= Assignment =
All lines of the records below that contain the word "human" must be listed.
** Opening Source records block **
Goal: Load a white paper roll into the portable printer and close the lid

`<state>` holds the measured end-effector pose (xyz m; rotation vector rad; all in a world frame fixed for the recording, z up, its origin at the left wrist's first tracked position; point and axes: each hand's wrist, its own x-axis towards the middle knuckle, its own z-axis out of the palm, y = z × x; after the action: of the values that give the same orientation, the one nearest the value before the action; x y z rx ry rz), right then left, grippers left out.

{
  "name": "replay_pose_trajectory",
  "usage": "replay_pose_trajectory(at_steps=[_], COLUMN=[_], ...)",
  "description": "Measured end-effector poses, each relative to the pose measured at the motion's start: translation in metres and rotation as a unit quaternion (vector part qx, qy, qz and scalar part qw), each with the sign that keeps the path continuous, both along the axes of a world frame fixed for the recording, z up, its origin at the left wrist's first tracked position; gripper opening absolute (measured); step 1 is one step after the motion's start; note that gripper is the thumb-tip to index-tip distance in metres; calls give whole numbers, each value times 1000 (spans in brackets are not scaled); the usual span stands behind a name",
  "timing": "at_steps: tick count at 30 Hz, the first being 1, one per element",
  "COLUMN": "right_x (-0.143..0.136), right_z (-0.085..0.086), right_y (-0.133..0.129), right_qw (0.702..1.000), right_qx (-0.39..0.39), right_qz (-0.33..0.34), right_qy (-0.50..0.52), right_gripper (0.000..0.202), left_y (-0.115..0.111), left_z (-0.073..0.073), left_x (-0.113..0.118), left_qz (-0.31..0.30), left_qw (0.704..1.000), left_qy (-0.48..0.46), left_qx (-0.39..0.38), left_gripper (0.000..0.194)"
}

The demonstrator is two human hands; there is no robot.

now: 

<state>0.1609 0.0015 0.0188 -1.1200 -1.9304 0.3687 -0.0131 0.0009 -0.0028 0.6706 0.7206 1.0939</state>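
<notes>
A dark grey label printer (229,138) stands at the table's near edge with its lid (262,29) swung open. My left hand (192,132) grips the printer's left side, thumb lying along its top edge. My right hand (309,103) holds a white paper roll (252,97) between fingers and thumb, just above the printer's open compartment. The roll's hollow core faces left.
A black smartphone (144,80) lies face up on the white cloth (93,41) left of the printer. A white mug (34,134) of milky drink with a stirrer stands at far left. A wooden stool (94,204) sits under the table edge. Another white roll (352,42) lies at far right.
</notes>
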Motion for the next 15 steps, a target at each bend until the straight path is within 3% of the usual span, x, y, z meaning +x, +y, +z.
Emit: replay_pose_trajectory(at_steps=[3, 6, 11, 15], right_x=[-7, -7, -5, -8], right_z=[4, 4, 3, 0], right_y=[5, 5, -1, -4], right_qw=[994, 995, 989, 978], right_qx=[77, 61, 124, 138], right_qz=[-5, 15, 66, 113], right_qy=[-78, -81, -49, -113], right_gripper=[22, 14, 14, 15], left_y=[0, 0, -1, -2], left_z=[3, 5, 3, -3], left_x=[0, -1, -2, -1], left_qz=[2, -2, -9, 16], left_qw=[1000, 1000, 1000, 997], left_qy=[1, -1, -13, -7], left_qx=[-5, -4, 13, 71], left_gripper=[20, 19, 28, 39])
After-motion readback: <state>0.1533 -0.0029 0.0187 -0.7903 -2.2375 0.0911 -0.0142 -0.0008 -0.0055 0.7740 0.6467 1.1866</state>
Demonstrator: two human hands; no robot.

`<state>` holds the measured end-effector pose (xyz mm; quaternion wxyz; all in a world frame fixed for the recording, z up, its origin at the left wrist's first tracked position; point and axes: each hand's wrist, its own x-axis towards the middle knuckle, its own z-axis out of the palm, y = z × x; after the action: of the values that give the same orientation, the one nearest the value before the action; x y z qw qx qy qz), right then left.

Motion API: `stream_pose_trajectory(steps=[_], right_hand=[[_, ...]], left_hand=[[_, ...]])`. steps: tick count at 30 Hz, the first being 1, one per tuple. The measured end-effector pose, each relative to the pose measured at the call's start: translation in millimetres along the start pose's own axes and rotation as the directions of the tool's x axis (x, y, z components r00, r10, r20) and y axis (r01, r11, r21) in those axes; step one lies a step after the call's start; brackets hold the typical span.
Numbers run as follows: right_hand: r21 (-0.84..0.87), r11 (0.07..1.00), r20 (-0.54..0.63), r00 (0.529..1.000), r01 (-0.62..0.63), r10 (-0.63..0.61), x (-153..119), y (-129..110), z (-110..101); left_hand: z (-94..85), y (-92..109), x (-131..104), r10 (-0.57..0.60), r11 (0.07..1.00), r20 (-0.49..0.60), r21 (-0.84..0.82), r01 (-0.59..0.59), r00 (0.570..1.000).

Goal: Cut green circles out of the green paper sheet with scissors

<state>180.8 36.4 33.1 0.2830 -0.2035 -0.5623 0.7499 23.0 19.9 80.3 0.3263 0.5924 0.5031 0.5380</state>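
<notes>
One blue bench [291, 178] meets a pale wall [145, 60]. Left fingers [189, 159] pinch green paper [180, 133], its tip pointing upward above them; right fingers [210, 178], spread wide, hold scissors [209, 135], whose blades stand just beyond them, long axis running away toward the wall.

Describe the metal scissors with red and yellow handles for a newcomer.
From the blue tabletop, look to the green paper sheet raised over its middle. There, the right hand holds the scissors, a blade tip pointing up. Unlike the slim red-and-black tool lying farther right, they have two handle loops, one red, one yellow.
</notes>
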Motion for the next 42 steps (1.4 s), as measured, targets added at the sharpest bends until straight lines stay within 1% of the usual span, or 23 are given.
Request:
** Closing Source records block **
= Response to this task =
The demonstrator is two human hands; there is no robot.
Demonstrator: two human hands; no robot.

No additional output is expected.